[ACTION ITEM]
Restate the listing below word for word; no picture is to be carried over.

[MATERIAL PROVIDED]
:::

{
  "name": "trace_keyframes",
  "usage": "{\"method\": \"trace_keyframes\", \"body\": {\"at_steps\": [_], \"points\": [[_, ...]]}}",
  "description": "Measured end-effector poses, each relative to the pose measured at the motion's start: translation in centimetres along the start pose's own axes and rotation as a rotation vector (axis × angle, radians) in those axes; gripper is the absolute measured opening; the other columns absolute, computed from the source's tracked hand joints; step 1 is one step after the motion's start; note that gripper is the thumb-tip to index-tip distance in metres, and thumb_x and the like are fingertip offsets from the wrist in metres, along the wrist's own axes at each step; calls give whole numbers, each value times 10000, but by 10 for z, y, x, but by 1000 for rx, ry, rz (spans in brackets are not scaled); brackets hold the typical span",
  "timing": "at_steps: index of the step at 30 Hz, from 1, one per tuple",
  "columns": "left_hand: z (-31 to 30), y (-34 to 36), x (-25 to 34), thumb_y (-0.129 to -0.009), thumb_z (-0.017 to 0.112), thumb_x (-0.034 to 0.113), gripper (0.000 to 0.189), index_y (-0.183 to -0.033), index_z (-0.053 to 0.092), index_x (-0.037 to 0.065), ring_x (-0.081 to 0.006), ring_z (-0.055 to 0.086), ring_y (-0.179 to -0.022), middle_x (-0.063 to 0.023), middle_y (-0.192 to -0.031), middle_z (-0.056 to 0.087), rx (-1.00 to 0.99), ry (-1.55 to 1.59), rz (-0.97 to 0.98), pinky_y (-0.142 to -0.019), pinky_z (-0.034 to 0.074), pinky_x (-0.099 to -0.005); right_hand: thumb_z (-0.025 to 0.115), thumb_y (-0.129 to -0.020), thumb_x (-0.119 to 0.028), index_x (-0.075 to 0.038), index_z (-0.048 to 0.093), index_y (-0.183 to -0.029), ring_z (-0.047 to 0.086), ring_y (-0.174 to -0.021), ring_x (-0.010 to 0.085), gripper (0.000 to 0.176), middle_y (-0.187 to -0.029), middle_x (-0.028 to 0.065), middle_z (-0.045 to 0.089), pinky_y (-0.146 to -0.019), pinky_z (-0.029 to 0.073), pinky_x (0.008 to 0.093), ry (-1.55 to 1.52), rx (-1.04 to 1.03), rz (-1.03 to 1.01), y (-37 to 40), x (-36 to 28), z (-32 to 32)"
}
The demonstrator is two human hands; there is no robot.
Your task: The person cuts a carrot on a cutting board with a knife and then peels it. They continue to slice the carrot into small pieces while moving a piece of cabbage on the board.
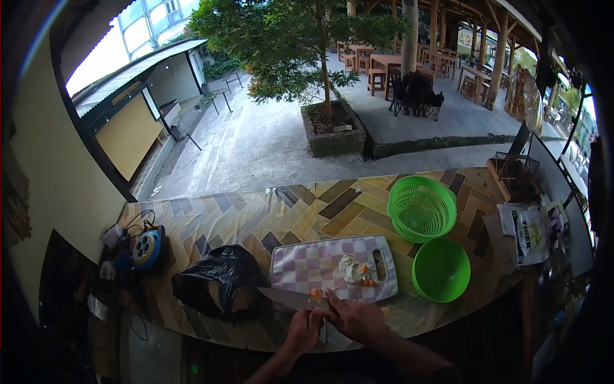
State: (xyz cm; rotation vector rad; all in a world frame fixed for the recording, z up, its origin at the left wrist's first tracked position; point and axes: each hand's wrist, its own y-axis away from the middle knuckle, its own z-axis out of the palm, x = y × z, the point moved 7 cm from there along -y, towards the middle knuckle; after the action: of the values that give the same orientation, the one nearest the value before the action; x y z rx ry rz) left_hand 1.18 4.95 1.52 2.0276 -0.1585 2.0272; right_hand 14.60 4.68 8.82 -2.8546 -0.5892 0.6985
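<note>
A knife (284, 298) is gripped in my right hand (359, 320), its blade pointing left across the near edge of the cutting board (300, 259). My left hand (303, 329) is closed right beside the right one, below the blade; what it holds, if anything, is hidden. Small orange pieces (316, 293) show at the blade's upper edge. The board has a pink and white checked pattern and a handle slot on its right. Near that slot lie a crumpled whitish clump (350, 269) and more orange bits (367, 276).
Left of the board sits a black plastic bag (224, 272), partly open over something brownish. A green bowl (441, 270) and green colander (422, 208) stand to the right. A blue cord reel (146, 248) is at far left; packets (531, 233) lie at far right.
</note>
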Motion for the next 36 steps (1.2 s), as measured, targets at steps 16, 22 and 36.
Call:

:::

[EXPECTED ANSWER]
{
  "name": "trace_keyframes",
  "usage": "{\"method\": \"trace_keyframes\", \"body\": {\"at_steps\": [_], \"points\": [[_, ...]]}}",
  "description": "Measured end-effector poses, each relative to the pose measured at the motion's start: translation in centimetres along the start pose's own axes and rotation as a rotation vector (axis × angle, radians) in those axes; gripper is the absolute measured opening; the other columns absolute, computed from the source's tracked hand joints; step 1 is one step after the motion's start; note that gripper is the thumb-tip to index-tip distance in metres, and thumb_x and the like are fingertip offsets from the wrist in metres, along the wrist's own axes at each step; calls give whole numbers, each value times 10000, but by 10 for z, y, x, but by 1000 for rx, ry, rz (spans in brackets are not scaled); brackets hold the typical span",
  "timing": "at_steps: index of the step at 30 Hz, from 1, one per tuple",
  "columns": "left_hand: z (-31 to 30), y (-34 to 36), x (-25 to 34), thumb_y (-0.129 to -0.009), thumb_z (-0.017 to 0.112), thumb_x (-0.034 to 0.113), gripper (0.000 to 0.189), index_y (-0.183 to -0.033), index_z (-0.053 to 0.092), index_x (-0.037 to 0.065), ring_x (-0.081 to 0.006), ring_z (-0.055 to 0.086), ring_y (-0.179 to -0.022), middle_x (-0.063 to 0.023), middle_y (-0.192 to -0.031), middle_z (-0.056 to 0.087), rx (-1.00 to 0.99), ry (-1.55 to 1.59), rz (-0.97 to 0.98), pinky_y (-0.142 to -0.019), pinky_z (-0.034 to 0.074), pinky_x (-0.099 to -0.005); right_hand: thumb_z (-0.025 to 0.115), thumb_y (-0.129 to -0.020), thumb_x (-0.119 to 0.028), index_x (-0.075 to 0.038), index_z (-0.048 to 0.093), index_y (-0.183 to -0.029), ring_z (-0.047 to 0.086), ring_y (-0.174 to -0.021), ring_x (-0.010 to 0.085), gripper (0.000 to 0.176), middle_y (-0.187 to -0.029), middle_x (-0.028 to 0.065), middle_z (-0.045 to 0.089), pinky_y (-0.146 to -0.019), pinky_z (-0.029 to 0.073), pinky_x (0.008 to 0.093), ry (-1.55 to 1.52), rx (-1.04 to 1.03), rz (-1.03 to 1.01), y (-37 to 40), x (-36 to 28), z (-32 to 32)"
}
The demonstrator is two human hands; there is no robot.
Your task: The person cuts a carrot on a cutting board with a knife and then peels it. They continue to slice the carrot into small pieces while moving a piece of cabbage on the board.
State: (xyz cm; rotation vector rad; all in a world frame fixed for the recording, z up, its origin at the left wrist's first tracked position; point and axes: each hand's wrist, its own y-axis away from the middle knuckle, its own z-axis out of the palm, x = y × z, the point moved 7 cm from there along -y, towards the middle knuckle; after the action: of the values that give the same orientation, the one nearest the value before the action; x y z rx ry rz) left_hand 1.18 4.95 1.52 2.0276 -0.1585 2.0272; right_hand 14.60 4.68 8.82 -2.8546 -0.5892 0.6985
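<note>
A knife (284, 298) is gripped in my right hand (359, 320), its blade pointing left across the near edge of the cutting board (300, 259). My left hand (303, 329) is closed right beside the right one, below the blade; what it holds, if anything, is hidden. Small orange pieces (316, 293) show at the blade's upper edge. The board has a pink and white checked pattern and a handle slot on its right. Near that slot lie a crumpled whitish clump (350, 269) and more orange bits (367, 276).
Left of the board sits a black plastic bag (224, 272), partly open over something brownish. A green bowl (441, 270) and green colander (422, 208) stand to the right. A blue cord reel (146, 248) is at far left; packets (531, 233) lie at far right.
</note>
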Motion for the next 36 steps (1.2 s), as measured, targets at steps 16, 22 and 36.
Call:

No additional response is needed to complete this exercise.